Cladolosides C 4 , D 1 , D 2 , M, M 1 , M 2 , N and Q, new triterpene glycosides with diverse carbohydrate chains from sea cucumber Cladolabes schmeltzii. An uncommon 20,21,22,23,24,25,26,27-okta-nor-lanostane aglycone. The synergism of inhibitory action of non-toxic dose of the glycosides and radioactive irradiation on colony formation of HT-29 cancer cells.
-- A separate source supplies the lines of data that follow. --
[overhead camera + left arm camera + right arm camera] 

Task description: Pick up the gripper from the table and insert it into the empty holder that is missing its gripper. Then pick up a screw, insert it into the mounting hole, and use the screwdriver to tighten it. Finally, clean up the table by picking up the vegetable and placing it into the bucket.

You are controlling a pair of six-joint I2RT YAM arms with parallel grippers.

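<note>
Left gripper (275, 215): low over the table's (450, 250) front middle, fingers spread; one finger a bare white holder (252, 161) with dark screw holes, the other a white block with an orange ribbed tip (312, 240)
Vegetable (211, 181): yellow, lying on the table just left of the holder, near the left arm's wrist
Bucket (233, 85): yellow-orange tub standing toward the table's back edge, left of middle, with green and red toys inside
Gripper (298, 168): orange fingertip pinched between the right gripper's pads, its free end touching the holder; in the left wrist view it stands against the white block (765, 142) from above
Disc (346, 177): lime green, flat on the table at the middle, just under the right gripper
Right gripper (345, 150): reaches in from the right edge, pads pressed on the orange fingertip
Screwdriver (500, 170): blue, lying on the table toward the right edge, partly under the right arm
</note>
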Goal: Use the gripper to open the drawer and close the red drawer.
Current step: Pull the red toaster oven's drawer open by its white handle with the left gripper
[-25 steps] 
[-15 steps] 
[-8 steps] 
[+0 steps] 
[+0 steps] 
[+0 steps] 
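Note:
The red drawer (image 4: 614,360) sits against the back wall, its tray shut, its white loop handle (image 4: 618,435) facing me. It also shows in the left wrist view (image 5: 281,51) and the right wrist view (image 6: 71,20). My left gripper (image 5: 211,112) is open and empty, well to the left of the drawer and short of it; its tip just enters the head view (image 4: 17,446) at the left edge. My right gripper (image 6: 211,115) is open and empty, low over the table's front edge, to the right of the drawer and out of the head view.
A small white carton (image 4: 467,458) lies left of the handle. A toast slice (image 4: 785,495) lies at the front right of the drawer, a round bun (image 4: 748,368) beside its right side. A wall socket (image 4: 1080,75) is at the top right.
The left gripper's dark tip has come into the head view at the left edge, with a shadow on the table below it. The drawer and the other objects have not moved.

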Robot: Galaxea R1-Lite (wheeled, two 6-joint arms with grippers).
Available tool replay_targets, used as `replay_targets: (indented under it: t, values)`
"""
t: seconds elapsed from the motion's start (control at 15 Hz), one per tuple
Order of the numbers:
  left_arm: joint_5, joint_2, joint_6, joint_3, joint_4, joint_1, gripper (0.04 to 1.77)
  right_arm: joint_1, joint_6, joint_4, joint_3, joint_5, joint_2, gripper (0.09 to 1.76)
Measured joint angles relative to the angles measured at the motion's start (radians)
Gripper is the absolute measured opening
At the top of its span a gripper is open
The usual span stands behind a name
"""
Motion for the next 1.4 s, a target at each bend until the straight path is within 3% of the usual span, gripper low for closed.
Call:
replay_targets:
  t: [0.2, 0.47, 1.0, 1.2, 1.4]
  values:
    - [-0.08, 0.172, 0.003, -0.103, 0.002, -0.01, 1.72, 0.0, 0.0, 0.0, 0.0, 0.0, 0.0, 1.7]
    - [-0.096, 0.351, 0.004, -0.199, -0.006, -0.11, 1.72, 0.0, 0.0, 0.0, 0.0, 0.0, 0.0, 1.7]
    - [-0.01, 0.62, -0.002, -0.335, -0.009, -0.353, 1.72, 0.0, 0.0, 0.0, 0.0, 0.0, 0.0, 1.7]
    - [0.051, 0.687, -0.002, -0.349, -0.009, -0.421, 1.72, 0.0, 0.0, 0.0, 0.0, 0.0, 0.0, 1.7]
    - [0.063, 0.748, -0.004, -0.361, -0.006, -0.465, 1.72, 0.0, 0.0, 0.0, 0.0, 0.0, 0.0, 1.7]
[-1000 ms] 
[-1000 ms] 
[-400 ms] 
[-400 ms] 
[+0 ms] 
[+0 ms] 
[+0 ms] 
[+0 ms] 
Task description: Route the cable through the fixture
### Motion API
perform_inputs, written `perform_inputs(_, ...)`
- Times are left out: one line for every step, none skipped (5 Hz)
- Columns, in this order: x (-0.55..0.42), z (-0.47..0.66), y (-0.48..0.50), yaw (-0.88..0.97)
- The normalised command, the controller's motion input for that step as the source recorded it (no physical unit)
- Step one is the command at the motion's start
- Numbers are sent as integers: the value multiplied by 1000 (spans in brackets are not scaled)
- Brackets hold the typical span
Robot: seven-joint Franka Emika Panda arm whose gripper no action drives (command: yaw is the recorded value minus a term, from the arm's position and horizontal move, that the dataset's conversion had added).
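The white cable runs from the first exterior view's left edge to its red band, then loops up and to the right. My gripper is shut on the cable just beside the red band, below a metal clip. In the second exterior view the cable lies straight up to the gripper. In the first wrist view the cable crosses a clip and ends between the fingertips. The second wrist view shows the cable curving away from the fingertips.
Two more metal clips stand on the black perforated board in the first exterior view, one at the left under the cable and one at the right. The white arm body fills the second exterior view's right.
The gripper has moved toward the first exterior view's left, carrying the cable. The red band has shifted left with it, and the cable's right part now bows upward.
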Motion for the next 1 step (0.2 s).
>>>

Eight new triterpene olygoglycosides, cladolosides C4 (1), D1 (2), D2 (3), M (4), M1 (5), M2 (6), N (7) and Q (8), were isolated from the tropical Indo-West Pacific sea cucumber Cladolabes schmeltzii (Sclerodactylidae, Dendrochirotida). Structures of these glycosides were elucidated by 2D NMR spectroscopy and HR ESI mass spectrometry. A novel hexasaccharide carbohydrate chain having xylose residues as the first, second and third sugars was found in the glycoside 7. Cladoloside C4 (1) contains an uncommon 20,21,22,23,24,25,26,27-octa-norlanostane aglycone. Cladolosides D1 (2), D2 (3) and Q (8) were new representatives of the hexaosides with a non-methylated terminal sugar unit in the "upper" half-chain. Cytotoxic activities of the isolated compounds against ascite form of mouse Ehrlich carcinoma cells, mouse erythrocytes and human colorectal adenocarcinoma HT-29 cells were examined and their structure-activity relationships were analyzed. In addition, the majority of tested compounds, except for cladoloside D2 (3), inhibited the colony formation and growth of HT-29 cells at non-cytotoxic concentrations. The highest inhibitory activity was demonstrated by cladoloside M1 (5). Moreover, synergism of effects of radioactive irradiation and non-toxic dose of compounds 1-8 decreasing the number of colonies of HT-29 cells was observed. Cladoloside N (7) was the most active and increased the inhibitory effect from radiation by 75%. The biosynthetic transformations of the aglycones are discussed.